> Activity
Pictures are to be left out; otherwise, copy exactly the lines from the line containing "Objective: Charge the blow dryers" through the end of the data.

> Collected material
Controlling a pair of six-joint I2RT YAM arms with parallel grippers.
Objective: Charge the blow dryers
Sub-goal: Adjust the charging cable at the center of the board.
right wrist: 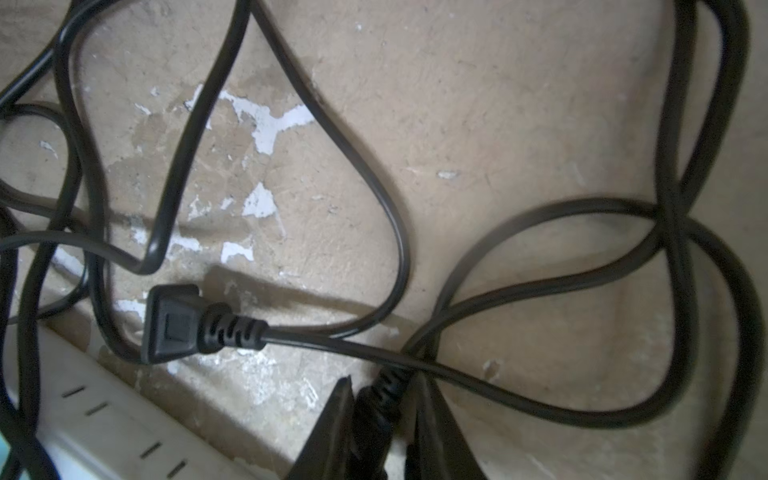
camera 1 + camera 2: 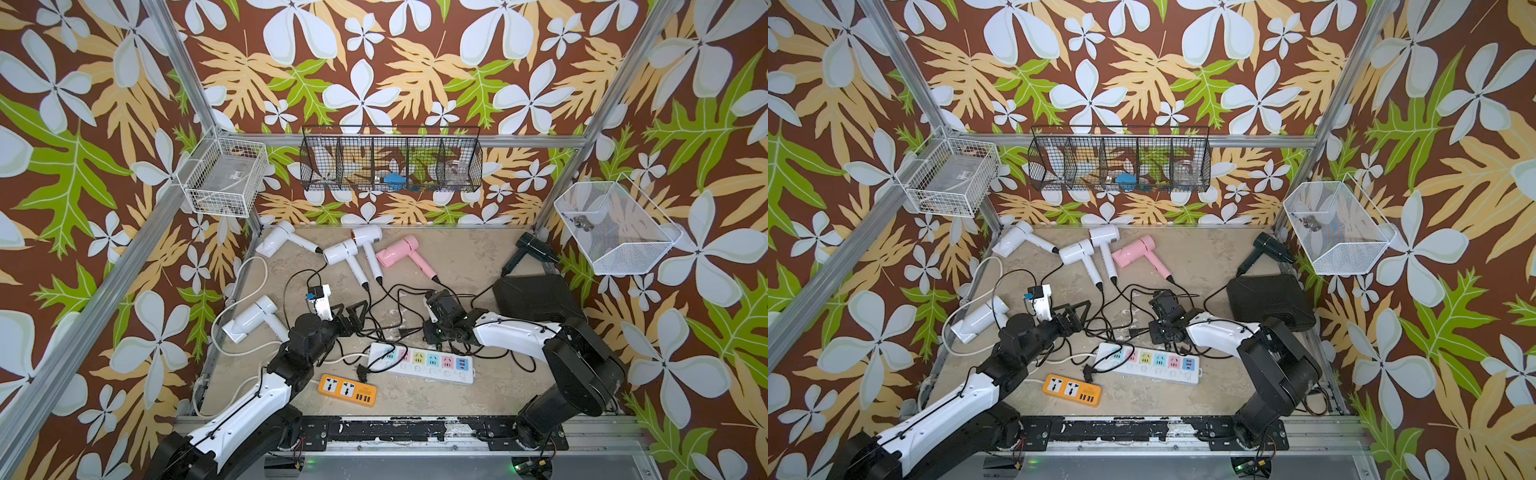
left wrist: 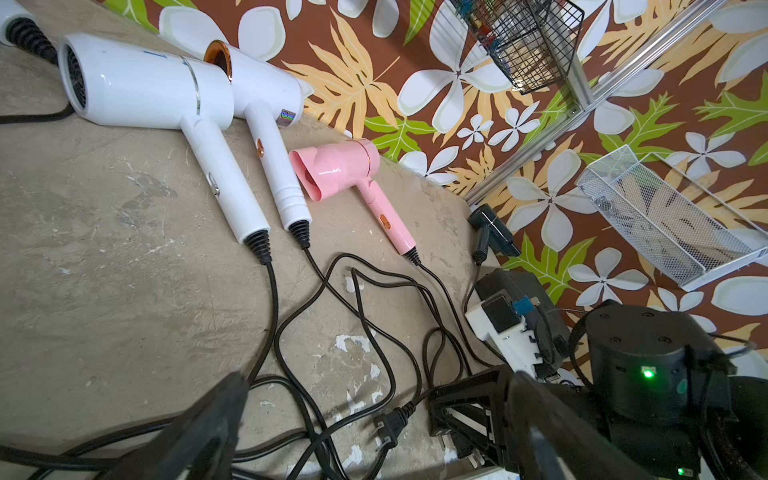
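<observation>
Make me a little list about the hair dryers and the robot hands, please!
white dryers: four, lying down
pink dryer: one, next to the white ones at the back
black dryer: one, in the back corner
cords: black, tangled in the middle
long power strip: coloured sockets look empty
orange power strip: at the front, sockets look empty
left gripper: open, holding nothing
right gripper: jaws on both sides of a black plug; how tight is unclear
</observation>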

> Result of this exercise
Objective: Charge the blow dryers
Sub-goal: Adjust the charging cable at the center of the board.
right wrist: 
camera 1 + camera 2: 
left wrist: 
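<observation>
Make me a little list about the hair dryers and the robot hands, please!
white dryers: four, lying down
pink dryer: one, next to the white ones at the back
black dryer: one, in the back corner
cords: black, tangled in the middle
long power strip: coloured sockets look empty
orange power strip: at the front, sockets look empty
left gripper: open, holding nothing
right gripper: jaws on both sides of a black plug; how tight is unclear
</observation>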

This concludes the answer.